Speaking on a panel at the Futures Industry Association’s International Derivatives Expo (IDX) in London on Tuesday, a senior official at the US Commodity Futures Trading Commission (CFTC) suggested some clearing business should migrate back to the US to avoid the collateral segregation requirements of the European Market Infrastructure Regulation (EMIR), which do not match those of the Dodd-Frank Act.
“Our regulations require that all clearing intermediaries for contract market positions must be registered futures commission merchants, irrespective of the domicile or identity of the customer,” said Ananda Radhakrishnan, director of clearing and risk at the CFTC.
He identified LCH.Clearnet and ICE Clear Europe as two London-based clearing houses that need to address the dislocation in rules, as they clear for US-based Nodal Exchange and ICE Futures US respectively.
“The one way to resolve this conflict, which doesn’t require us or my colleagues at the European Securities and Markets Authority (ESMA) to provide an exemption, is for ICE Futures US and the Nodal Exchange to require that they be cleared by US-only derivatives clearing organizations (DCO),” said Radhakrishnan.
|Ananda Radhakrishnan, |
director of clearing
and risk at the CFTC
“If they move the clearing of these futures contracts, listed on contract markets, back to a US-only DCO, I believe this conflict does not arise.”
However, the suggestion sparked frustration among other regulators on the panel, with accusations that such a move would go against the spirit of the G20 commitment to ensuring mutual recognition and harmonized cross-border regulation.

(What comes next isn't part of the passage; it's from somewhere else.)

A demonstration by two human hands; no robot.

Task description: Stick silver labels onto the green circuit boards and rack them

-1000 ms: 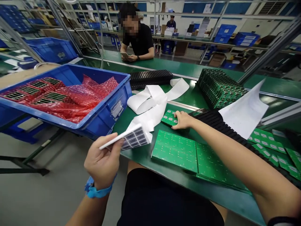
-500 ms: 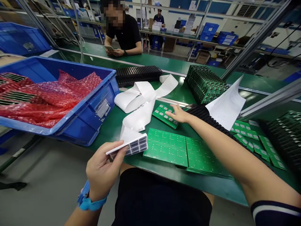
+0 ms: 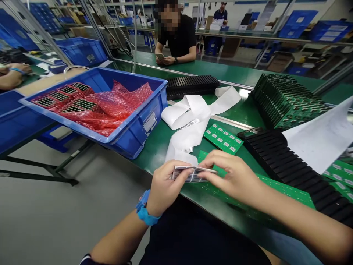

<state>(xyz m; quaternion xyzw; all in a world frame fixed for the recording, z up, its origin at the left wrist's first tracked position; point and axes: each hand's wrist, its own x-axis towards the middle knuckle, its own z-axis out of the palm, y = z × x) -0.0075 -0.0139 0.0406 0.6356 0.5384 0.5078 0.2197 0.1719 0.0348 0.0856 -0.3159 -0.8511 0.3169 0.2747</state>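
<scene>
Both my hands are together over the near edge of the green bench. My left hand [image 3: 167, 187] pinches a small sheet of dark printed labels [image 3: 191, 174], and the fingers of my right hand [image 3: 231, 173] grip its other end. A long white backing strip [image 3: 190, 125] loops across the bench and ends just behind my left hand. A green circuit board panel [image 3: 223, 138] lies beyond my right hand. Larger green boards [image 3: 284, 189] lie partly hidden beneath my right hand and forearm.
A blue plastic crate [image 3: 145, 127] holds red bubble wrap [image 3: 107, 106] with dark parts. A black slotted rack [image 3: 278, 156] lies right, beneath a white paper sheet [image 3: 321, 134]. Stacked green boards [image 3: 286, 101] stand behind. A seated person [image 3: 176, 36] sits across the bench.
My right hand has left the small green panel and moved to the label sheet. My left hand has brought the sheet rightward, and both hands now hold it. My view has swung right.
</scene>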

“If we resolve these issues by having the business or the trading move from one jurisdiction to another – this dislocation would be from Europe to the US, but it could be the opposite in future – we would to a certain extent be failing the G20’s commitment to aligning the supervisory regime,” said Rodrigo Buenaventura, head of the markets division at ESMA.
David Lawton, director of markets at the UK’s Financial Conduct Authority, shared Buenaventura’s view, saying: “The long-term prize is how do we get to a point where we have mutually recognized regimes that are equivalent?
“In a narrow sense, one solution to this conflict of laws is that you have no cross-border activity – you just assume away the problem – but I don’t think that’s where the G20 are. It would be giving up at the first hurdle.”
While the disagreement centred on a single technical element of EMIR and the Dodd-Frank Act, the panellists accepted it had wider implications. Asked whether more national markets could emerge from the G20 reforms, Radhakrishnan said regulators will always be inclined to act in their own national interests.
“We can’t ignore the law,” he said. “I can see why you think they’re acting in national interests, but I’m not a global regulator. I’m a regulator who works for a US regulatory agency, and that’s my duty – to interpret the Commodity Exchange Act and our regulations as best I see.”